2. Phase 2 — merge.py --no-ff for gh-pr- (Bug #1, ~120 lines)*

   • Add _merge_no_ff_external function
   • Add branch-prefix dispatch case in _merge_domain_queue
   • Add config flag EXTERNAL_PR_NO_FF_MERGE for backout
   • Branch: epimetheus/external-merge-flow-bug1
   • Depends on Phase 1 being live (otherwise on_merged still no-ops)
   • Smoke: test PR end-to-end

3. Phase 3 — FwazB cleanup (~10 lines)

   • Manual one-off script for PR #90
   • Independent of Phase 1/2 deploy

Two phases, separately reviewable, separately deployable. Bug #2 alone gives us contributor comments on closed-via-cherry-pick PRs (already partially solves the UX). Bug #1 adds the "merged" badge.

Open questions for Ship

1. Backout flag necessary? I'm including EXTERNAL_PR_NO_FF_MERGE config flag for fast cutout. Overkill given low-traffic external-PR path? Or prudent given Accelerate Solana pressure?

2. .fork-pr-map file location. Currently proposed inside the bare repo ($REPO_DIR/.fork-pr-map). Alternative: /opt/teleo-eval/state/fork-pr-map. The bare-repo location keeps it co-located with the data it indexes (good for cleanup), but also means it gets tracked by find permission sweeps in the script. Either works; you decide.

3. Phase 1 vs Phase 2 sequencing. I have them as separately deployable, but Phase 1 alone produces a half-fixed state (comments + close, no merged badge). Worth merging into a single branch instead, or keep separate for smaller blast radius per deploy?

4. Test plan #5 (rebase-after-fix) scope. Documenting the silent-ignore as acceptable for now. Sufficient for hackathon, or do you want me to add the structured-alert path before May 5?
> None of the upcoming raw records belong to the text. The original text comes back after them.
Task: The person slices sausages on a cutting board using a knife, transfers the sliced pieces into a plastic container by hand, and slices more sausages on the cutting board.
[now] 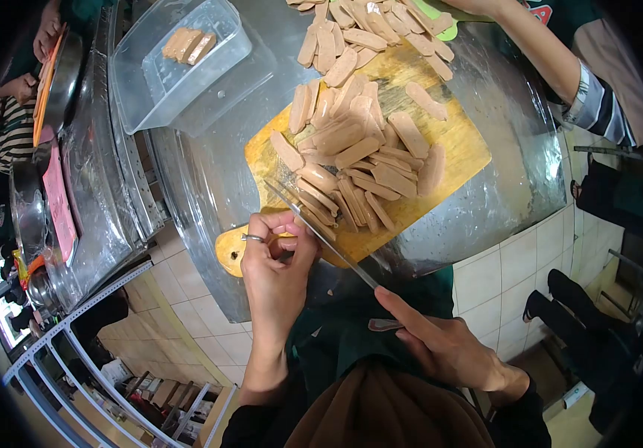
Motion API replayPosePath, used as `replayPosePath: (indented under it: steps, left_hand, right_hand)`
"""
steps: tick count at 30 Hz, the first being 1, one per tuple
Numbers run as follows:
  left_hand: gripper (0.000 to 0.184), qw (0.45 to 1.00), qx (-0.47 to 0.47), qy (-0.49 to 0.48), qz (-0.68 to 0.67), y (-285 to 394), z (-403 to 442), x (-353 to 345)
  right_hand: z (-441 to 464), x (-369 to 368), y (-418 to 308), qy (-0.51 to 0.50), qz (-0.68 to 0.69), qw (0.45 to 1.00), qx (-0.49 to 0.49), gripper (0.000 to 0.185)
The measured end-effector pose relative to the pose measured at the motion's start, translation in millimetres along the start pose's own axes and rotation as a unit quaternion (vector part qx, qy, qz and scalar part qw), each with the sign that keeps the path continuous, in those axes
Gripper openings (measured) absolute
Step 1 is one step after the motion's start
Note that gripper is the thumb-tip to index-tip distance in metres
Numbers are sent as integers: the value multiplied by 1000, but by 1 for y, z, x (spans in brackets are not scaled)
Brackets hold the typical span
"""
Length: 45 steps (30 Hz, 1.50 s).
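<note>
My right hand (448, 343) grips a knife (340, 256), its index finger stretched along the back. The long blade slants up and left across the near side of a yellow cutting board (460, 142). Close against the blade, my left hand (280, 250), with a ring on one finger, has its fingers curled and pinched together. What they hold, if anything, is hidden. Just beyond the blade lie long slices of sausage (314, 207). A heap of light-brown sausage slices (340, 138) covers much of the board.
More slices (381, 26) lie at the far end of the metal table (486, 216). A clear plastic tub (138, 97) with a few sausage pieces (187, 46) stands at the back left. Another person's arm (538, 52) reaches in at upper right. Other hands (47, 37) hold an orange-rimmed item at upper left.
</note>
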<state>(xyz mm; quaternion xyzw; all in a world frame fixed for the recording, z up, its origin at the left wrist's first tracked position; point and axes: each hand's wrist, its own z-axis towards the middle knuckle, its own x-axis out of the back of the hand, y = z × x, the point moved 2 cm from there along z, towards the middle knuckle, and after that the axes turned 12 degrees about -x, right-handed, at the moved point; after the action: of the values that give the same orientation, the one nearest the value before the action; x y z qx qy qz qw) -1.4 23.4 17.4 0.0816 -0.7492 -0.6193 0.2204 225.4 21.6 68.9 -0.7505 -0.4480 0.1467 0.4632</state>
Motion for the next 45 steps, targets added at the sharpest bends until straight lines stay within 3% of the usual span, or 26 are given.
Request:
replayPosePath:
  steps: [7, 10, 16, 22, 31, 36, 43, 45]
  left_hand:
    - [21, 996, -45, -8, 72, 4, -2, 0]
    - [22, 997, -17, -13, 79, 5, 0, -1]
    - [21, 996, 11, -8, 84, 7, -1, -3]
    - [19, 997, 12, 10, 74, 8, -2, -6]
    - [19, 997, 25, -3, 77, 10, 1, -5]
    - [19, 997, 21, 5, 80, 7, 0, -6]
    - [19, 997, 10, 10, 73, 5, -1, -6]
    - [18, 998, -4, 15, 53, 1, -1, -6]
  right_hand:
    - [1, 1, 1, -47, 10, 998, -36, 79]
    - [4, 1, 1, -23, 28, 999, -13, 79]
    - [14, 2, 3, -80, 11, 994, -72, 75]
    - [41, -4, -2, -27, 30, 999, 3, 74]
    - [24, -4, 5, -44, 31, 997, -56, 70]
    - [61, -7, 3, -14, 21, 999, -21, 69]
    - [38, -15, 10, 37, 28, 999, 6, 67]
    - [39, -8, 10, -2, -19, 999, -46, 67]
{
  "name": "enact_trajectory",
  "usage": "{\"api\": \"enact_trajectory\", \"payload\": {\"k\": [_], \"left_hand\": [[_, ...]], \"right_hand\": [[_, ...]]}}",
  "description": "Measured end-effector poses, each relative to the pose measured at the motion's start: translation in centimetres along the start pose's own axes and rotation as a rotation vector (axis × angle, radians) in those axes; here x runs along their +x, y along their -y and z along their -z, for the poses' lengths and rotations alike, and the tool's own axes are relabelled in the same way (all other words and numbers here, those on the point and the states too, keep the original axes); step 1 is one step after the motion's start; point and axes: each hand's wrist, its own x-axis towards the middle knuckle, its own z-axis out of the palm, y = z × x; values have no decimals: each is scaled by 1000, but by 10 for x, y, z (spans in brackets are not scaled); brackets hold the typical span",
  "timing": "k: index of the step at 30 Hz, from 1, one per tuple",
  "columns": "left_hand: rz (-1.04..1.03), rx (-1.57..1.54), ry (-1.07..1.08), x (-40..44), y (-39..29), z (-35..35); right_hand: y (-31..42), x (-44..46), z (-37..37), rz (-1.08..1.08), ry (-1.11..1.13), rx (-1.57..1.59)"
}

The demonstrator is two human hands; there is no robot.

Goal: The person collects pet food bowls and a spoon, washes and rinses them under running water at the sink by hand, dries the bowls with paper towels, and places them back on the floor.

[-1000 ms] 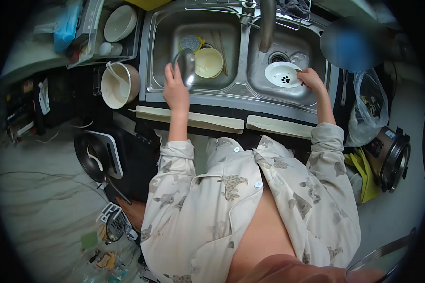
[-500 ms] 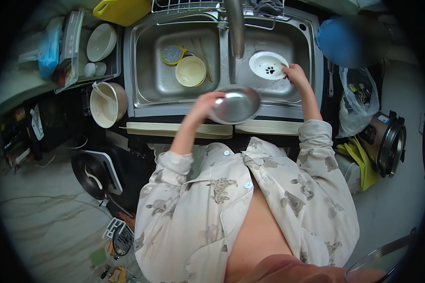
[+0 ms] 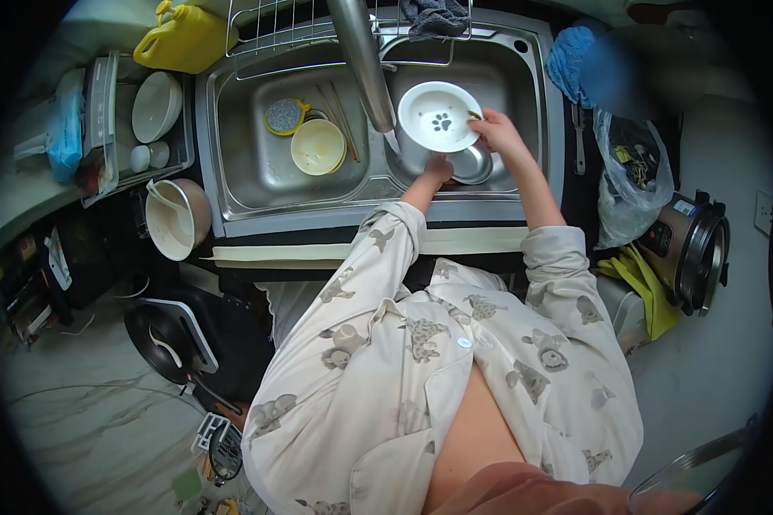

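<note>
My right hand [image 3: 500, 136] is closed on the rim of a white dish [image 3: 416, 107] with a paw print, held over the right basin near the tap. Just below the dish, my left hand [image 3: 438, 170] grips the left edge of a shiny metal bowl [image 3: 472, 166] low in the same basin. The white dish covers part of that bowl and some left fingertips. In the left basin lie a cream bowl [image 3: 318, 148], a yellow-edged scrubber [image 3: 284, 116] and a pair of chopsticks [image 3: 344, 120].
A metal tap [image 3: 362, 64] angles over the divider, with a wire rack [image 3: 275, 34] behind. Left of the sink stand a yellow jug [image 3: 185, 39], a bowl with a ladle [image 3: 178, 219] and a dish container [image 3: 112, 129]. A plastic bag [image 3: 631, 189] and a cooker [image 3: 683, 249] are at right.
The metal bowl has gone from above the sink's front edge into the right basin with my left hand. My right hand has raised the white dish and brought it left. The view has shifted.
</note>
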Motion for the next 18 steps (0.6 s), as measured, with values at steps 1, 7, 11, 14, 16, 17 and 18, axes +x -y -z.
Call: {"api": "enact_trajectory", "payload": {"k": [1, 7, 11, 14, 16, 17, 18], "left_hand": [[-15, 52, -15, -9, -7, 12], [103, -187, 94, -121, -89, 108], [10, -1166, 168, -157, -78, 146], [-32, -1269, -46, -163, -65, 158], [-47, -1192, -128, -164, -59, 161], [-48, -1195, -128, -166, -56, 164], [-43, -1101, -129, -167, -52, 168]], "right_hand": [[-8, 4, -7, -17, 28, -10], [-13, -4, -35, -18, 105, 55], [-19, -17, -53, -109, 151, 71], [-23, -23, -70, -90, 220, -45], [-13, -38, -73, 23, 172, -176], [-8, -46, -74, 134, 119, -301], [-11, -41, -66, 217, 79, -499]]}}
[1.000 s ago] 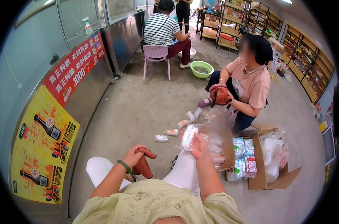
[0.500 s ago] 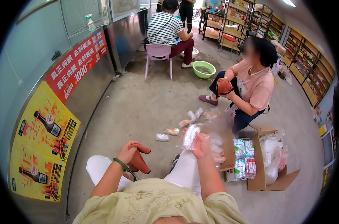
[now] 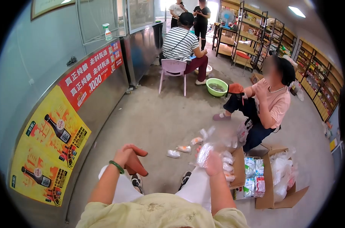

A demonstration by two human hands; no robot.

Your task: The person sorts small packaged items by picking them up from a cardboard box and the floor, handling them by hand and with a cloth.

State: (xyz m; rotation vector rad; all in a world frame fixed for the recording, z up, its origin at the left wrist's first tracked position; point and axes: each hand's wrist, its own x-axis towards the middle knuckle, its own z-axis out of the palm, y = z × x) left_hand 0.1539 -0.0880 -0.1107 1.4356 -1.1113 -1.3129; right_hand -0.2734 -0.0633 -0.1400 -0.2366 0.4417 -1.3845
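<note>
My left hand (image 3: 125, 155), a green bangle at its wrist, hangs over my left knee. Its fingers are closed on a reddish-brown, glove-like item (image 3: 136, 163) with two pointed ends; its exact kind is unclear. Over my right thigh, my right hand (image 3: 214, 164) grips a shiny clear plastic packet (image 3: 204, 155) with whitish contents, partly blurred. Several similar packets lie on the floor ahead, among them a wrapped packet (image 3: 173, 153) and one with an orange mark (image 3: 184, 148). More packets (image 3: 228, 167) are beside my right hand, against a cardboard box (image 3: 238, 167).
An open carton (image 3: 264, 190) holds plastic bags, with wrapped packs (image 3: 249, 167) beside it. A seated co-worker (image 3: 275, 102) holds an orange-brown item (image 3: 235, 89). Farther off are a green basin (image 3: 217, 93), a pink chair (image 3: 173, 69) with someone seated, and shelves. A metal counter (image 3: 104, 102) runs along the left.
The view has tilted up, so the scene sits lower and farther right. The co-worker has stretched out the orange-brown item and raised the other hand. Both my hands keep their holds.
</note>
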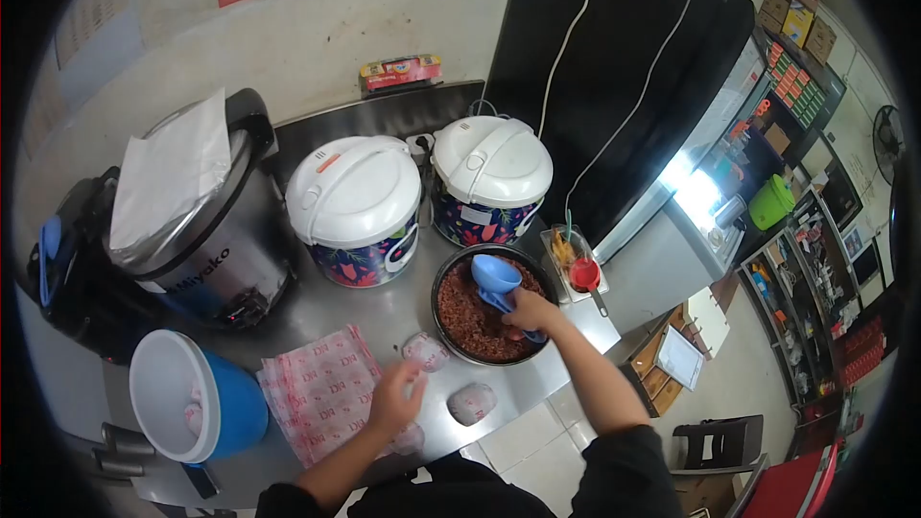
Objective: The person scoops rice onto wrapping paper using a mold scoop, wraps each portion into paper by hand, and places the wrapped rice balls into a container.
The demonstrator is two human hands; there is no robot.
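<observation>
Your right hand (526, 314) has its grip closed around a blue scoop (496, 274), which is over the reddish-brown rice (462, 312) in the round dark pan (437, 326), a little right of the frame's centre. Your left hand (391, 403), at lower centre, has its grip loose, with fingers apart, near the wrapped bundle (426, 352); whether they touch, I cannot tell. On the counter (379, 312), printed paper sheets (321, 386) lie at lower left of centre, beside the blue bucket (233, 408).
</observation>
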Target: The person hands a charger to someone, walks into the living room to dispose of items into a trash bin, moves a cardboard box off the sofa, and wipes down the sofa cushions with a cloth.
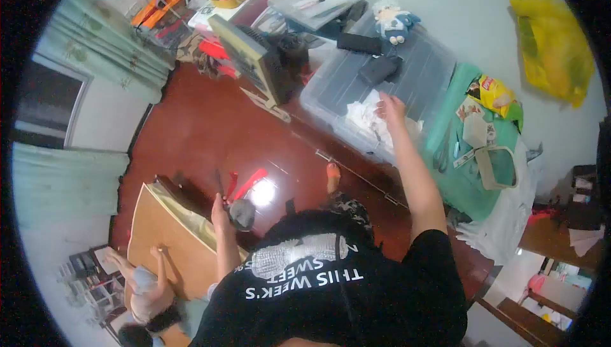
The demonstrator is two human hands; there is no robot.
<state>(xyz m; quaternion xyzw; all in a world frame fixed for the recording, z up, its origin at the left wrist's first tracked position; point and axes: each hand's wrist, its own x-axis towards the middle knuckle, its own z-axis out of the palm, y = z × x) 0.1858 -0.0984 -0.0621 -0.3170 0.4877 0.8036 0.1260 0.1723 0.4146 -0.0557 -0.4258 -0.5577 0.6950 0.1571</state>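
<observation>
My right hand [391, 106] is over the lid of a clear plastic storage box [417, 73], its fingers closed on crumpled white tissue [364, 116]. More of the white material lies beside and under the hand. At the left, low over the floor, my left hand [220, 210] is closed round a dark, thin item, blurred in this view. A round grey thing [242, 214] is against its fingers; whether the two are one object I cannot tell. Just beyond it are bright red strips [249, 183]. A black case [359, 43] and a dark pouch [380, 69] rest on the box lid.
A plush doll [394, 22] sits at the lid's back edge. Right of the box, a green surface [468, 185] carries a yellow snack bag [495, 95] and a beige basket [498, 167]. A standing fan-like frame [248, 57] is ahead. Another person [151, 293] is at lower left.
</observation>
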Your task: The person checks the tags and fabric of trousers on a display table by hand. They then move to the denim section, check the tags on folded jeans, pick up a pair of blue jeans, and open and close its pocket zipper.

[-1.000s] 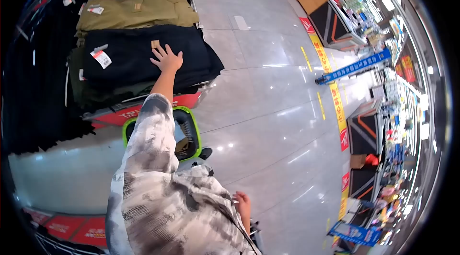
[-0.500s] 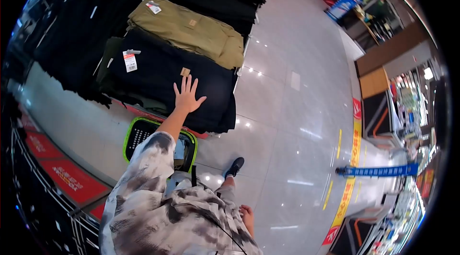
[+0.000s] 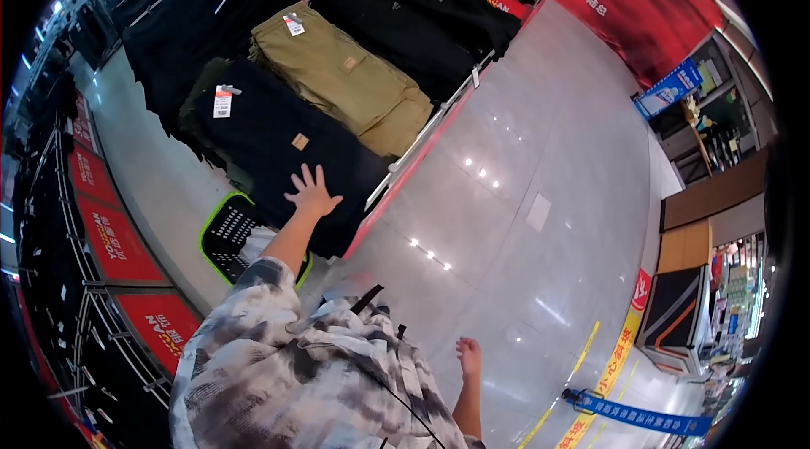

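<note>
My left hand (image 3: 313,196) reaches forward with fingers spread, palm down over the lower end of folded dark navy trousers (image 3: 278,116). These have a white-and-red price tag and a small tan patch; whether the palm presses on the cloth is hard to tell. Beside them lie folded khaki trousers (image 3: 337,69), also tagged. My right hand (image 3: 469,356) hangs out at my right side over the floor, empty, its fingers loosely bent and apart. Below my left forearm stands a black shopping basket (image 3: 226,234) with a green rim and something pale inside, partly hidden by my arm.
More black garments (image 3: 422,10) cover the display table, which has a white rail (image 3: 422,141) along its right edge. Red signed racks (image 3: 118,238) line the left. A grey tiled floor (image 3: 506,221) stretches right, toward a blue belt barrier (image 3: 641,418) and a red banner (image 3: 641,10).
The view has turned and shifted, showing more of the red banner and left racks. My left hand stays spread over the navy trousers; my right hand has swung farther out from my body.
</note>
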Available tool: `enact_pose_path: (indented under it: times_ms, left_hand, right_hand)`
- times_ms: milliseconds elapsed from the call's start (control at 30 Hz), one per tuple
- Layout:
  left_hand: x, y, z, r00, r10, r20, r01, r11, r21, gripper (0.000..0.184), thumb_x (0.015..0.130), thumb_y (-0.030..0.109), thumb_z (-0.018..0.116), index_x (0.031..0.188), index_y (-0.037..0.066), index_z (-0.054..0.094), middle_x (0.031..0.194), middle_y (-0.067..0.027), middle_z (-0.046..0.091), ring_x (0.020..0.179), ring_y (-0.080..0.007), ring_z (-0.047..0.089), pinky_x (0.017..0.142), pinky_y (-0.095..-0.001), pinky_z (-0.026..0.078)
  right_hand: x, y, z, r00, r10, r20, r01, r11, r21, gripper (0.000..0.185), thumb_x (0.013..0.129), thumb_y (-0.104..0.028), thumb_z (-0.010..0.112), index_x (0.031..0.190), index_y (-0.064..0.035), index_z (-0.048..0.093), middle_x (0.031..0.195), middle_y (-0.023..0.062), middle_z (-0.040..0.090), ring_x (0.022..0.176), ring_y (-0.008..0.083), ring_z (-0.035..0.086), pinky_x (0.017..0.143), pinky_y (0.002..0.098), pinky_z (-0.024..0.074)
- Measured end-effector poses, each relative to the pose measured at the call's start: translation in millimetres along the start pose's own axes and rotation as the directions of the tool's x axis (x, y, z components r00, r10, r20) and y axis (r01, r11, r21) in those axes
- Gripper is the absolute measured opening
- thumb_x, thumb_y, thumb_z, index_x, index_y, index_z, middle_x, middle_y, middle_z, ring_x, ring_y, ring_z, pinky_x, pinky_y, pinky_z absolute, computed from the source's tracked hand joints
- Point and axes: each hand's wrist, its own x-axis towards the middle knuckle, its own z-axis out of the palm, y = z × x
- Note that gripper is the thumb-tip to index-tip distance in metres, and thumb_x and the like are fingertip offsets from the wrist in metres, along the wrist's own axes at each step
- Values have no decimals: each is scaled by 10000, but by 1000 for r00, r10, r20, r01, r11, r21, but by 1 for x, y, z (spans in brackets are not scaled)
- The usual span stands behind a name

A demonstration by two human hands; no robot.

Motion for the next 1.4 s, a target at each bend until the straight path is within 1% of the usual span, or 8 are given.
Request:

5. merge --no-ff commit message format. I have "Merge PR: {branch}". Better signal to derive the GitHub PR number from the branch and write "Merge external GitHub PR #{N}: {claim_title_or_branch_slug}"? Trades verbosity for searchability in git log --merges.

Sending you this doc directly via Pentagon. Ganymede gets line-level review once you sign off on the architecture.